Charles Petzold



Google Books: A Bibliographic Disaster

September 7, 2007
New York, N.Y.

This is not a blog entry by an author who thinks that Google Books is evil because it promotes the idea of free books.

This is a blog entry by an author who sees Google Books as an invaluable research tool but who gets frustrated and enraged every time he tries to use it.

I know there's a Feedback page on Google Books where problems can be reported. But the problems I experience are so fundamental that the Feedback page seems grossly adequate. In short, Google Books seems to have been put together with a deficient sense of bibliographic integrity, which is a real problem if you're trying to assemble an online library.

Here's today's real-life example:

I wanted to get a sense of the historic occurrence of the phrase "Turing Machine" in books and periodicals published since the phrase was first coined by Alonzo Church in the March 1937 issue of The Journal of Symbolic Logic in a review of Alan Turing's 1936 paper that introduced the concept. I was most interested in the earliest references I could find to "Turing Machine" outside the periodicals and books devoted to mathematical logic.

This is an ideal job for Google Books — or so I thought. I began very simply on the Google Books home page with the phrase "Turing Machine." This turned up 1,345 hits but, alas, no way to sort them by date. Instead, I needed to impose my own chronological limits by going to the Advanced Book Search page and typing a range in the Publication Date fields. Alternatively, you can perform the search like this:

to get all references to "Turing Machine" with publication dates between 1800 and 1930, for example. There shouldn't be any, of course, but that search turns up 63 hits. A few of these are amusing and result from word breaks at the end of lines, for example, "lec-turing-machine" in an Edith Wharton novel.

But what you soon discover is that articles in periodicals seem to categorized not by the date of the article but by the date that the periodical began publication! Or, the date is simply incorrect.
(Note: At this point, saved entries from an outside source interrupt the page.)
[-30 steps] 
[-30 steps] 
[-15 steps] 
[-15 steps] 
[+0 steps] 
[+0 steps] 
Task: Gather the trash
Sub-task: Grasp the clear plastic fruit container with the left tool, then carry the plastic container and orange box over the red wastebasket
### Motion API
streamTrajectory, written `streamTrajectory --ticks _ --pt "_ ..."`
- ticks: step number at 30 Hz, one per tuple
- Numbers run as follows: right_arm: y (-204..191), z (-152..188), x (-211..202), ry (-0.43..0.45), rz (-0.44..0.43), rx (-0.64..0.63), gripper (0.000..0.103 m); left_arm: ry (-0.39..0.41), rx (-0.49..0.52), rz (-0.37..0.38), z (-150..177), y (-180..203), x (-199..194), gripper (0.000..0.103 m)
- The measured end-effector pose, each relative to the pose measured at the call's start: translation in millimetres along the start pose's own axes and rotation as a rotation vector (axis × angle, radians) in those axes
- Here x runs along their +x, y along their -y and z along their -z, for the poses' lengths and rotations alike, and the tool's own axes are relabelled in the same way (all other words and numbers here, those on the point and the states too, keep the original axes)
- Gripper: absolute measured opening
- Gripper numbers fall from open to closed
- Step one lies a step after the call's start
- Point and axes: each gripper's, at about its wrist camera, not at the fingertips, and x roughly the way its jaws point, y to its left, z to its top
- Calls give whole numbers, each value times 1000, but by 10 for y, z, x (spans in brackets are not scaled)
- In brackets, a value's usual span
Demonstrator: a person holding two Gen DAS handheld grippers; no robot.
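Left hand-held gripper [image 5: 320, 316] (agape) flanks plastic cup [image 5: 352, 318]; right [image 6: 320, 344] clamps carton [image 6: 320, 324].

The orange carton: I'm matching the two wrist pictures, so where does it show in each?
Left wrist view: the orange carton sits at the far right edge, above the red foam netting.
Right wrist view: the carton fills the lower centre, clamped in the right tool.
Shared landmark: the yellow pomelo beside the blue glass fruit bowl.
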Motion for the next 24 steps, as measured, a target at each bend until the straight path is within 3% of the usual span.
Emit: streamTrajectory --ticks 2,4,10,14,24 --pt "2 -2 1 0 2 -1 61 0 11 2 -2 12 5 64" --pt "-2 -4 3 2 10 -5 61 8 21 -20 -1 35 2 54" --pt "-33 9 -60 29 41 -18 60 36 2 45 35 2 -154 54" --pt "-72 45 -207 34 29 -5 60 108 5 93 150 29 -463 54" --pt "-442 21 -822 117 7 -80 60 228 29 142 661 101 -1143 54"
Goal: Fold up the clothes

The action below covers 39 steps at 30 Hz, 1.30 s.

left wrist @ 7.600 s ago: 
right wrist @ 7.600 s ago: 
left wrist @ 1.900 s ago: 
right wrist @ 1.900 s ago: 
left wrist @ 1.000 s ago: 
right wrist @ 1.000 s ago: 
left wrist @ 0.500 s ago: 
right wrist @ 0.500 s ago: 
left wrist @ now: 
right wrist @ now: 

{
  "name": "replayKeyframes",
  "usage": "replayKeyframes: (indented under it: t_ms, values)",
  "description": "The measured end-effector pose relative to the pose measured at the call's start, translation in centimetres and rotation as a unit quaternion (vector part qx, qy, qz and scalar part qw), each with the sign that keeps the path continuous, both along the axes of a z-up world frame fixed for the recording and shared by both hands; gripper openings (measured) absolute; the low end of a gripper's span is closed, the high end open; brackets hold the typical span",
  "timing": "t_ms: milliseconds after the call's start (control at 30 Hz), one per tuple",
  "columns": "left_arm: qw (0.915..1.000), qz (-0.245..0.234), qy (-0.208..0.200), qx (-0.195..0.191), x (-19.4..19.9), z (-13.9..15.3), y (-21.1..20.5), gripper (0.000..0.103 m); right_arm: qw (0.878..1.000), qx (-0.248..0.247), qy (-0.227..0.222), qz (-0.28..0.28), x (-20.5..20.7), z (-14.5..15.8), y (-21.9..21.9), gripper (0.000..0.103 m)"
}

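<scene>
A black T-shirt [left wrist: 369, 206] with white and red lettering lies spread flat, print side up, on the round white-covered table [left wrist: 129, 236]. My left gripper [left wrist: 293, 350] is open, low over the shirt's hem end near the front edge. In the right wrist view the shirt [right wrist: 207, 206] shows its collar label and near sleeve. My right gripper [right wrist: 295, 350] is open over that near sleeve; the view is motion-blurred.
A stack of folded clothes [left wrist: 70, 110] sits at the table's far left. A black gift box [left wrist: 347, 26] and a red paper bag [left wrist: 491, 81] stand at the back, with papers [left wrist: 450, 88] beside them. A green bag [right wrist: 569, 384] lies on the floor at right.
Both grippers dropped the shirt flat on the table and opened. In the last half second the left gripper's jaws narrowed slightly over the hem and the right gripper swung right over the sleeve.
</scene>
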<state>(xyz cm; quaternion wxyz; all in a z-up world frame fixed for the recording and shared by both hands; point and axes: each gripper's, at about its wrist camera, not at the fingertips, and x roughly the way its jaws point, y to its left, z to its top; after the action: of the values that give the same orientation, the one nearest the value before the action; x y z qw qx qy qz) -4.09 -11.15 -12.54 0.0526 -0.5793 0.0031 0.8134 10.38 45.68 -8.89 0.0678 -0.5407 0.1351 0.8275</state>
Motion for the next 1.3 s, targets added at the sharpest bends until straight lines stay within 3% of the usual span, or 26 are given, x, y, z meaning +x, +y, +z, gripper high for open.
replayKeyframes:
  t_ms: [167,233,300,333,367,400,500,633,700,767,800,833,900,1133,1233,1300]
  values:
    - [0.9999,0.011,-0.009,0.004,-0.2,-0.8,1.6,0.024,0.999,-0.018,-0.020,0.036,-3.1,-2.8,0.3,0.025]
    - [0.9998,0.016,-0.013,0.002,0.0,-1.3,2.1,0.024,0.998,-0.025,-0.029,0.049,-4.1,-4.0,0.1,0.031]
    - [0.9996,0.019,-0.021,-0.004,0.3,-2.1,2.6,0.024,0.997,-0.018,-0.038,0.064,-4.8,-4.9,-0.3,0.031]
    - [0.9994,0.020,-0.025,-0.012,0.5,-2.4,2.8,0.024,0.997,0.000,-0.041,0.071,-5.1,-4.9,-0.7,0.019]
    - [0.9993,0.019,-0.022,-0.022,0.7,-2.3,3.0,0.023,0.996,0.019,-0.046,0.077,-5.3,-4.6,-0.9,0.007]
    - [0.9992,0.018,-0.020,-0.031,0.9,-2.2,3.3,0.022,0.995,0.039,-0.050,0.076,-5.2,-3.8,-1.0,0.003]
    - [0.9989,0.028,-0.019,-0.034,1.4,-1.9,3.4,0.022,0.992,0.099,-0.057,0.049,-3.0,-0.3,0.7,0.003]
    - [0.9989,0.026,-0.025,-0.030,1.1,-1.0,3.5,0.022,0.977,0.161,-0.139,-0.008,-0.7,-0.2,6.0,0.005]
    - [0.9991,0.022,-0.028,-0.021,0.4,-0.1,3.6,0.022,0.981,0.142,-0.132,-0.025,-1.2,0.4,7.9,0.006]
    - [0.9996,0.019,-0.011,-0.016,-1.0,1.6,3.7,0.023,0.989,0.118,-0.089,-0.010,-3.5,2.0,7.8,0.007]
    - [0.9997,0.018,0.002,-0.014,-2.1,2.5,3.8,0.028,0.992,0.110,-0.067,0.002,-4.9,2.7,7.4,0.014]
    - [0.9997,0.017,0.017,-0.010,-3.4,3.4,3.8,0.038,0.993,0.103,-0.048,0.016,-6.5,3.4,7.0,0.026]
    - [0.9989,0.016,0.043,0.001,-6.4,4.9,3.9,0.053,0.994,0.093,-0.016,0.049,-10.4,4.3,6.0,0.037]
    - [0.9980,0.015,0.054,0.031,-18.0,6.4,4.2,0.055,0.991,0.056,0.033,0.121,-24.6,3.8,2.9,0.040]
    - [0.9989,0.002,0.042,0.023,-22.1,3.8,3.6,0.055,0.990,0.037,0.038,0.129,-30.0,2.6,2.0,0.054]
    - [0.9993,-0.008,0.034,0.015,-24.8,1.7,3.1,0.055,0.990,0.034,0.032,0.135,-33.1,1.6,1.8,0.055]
The first hit from this search is apparently a book entitled Fundamenta Mathematicae with an author indicated as Polska Akademia Nauk and a line that says "Published 1920." But the little scan you get is a bibliography that has dates of 1959.
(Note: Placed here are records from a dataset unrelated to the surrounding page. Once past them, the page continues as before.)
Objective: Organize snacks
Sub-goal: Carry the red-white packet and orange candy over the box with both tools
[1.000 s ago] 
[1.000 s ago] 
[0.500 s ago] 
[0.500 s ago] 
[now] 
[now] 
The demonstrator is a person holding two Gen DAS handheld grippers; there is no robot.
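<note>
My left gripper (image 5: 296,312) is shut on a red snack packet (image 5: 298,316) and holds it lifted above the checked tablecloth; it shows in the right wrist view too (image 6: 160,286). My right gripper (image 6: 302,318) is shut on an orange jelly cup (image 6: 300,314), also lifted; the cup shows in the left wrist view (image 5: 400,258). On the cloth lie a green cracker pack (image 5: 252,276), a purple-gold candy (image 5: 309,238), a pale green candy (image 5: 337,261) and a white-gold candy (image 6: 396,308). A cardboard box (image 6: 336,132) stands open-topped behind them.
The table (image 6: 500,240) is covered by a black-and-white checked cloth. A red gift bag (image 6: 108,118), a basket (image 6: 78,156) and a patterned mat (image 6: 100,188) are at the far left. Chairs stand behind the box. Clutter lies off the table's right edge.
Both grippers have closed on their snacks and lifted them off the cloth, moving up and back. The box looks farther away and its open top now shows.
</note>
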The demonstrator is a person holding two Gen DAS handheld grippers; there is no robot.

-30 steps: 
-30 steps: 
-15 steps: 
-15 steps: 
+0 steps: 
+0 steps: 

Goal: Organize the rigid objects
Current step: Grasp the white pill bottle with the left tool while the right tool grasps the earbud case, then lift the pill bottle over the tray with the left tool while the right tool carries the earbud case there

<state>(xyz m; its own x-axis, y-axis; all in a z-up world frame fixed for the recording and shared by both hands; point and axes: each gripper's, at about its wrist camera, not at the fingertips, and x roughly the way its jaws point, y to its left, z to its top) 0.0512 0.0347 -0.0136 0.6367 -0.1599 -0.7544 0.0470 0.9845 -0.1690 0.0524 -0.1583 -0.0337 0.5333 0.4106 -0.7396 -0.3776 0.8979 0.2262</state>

The second hit is an issue of Analog Science Fiction/science fact with a "Published 1930" date and an anachronistic reference to "Turing machine." The page that Google Books generates includes a map of the world with push-pins indicating all the places mentioned in the issue, but no clue as to when the issue was actually published.

The third hit is the Edith Whaton novel.

The fourth hit is apparently a pamphlet that Google says is entitled "The Problem Presented by Periodicals in College and University Libraries" but which the thumbnail says is entitled "The Future of the Book" with an indication of "Published 1930."

The fifth hit is book with a reference to a "sculp-turing machine."

The sixth hit is an article in the The Quarterly Review of Biology — precisely the type of thing I was looking for — and although it says "Published 1926" it also indicates that this particular article — the title of which is unavailable — is from "v.65 1990."

The seventh hit is an article from the Annals of the New York Academy of Sciences with an indication of "Published 1877" but the little scan from the article contains a date of 1949. What date is this particular issue? No indication whatsoever.

The eighth hit is an 1897 book with a reference to an "ice-manufac-turing machine." I'm not complaining about hits like this. A few of these would be amusing if everything else weren't so screwed up.

I could go on and on, but you can try your own searches and encounter your own frustrations.

Google Books is not an online library. It's a massive heap of digitized books and periodicals thrown together with a complete disregard for what these objects actually are and when they were published.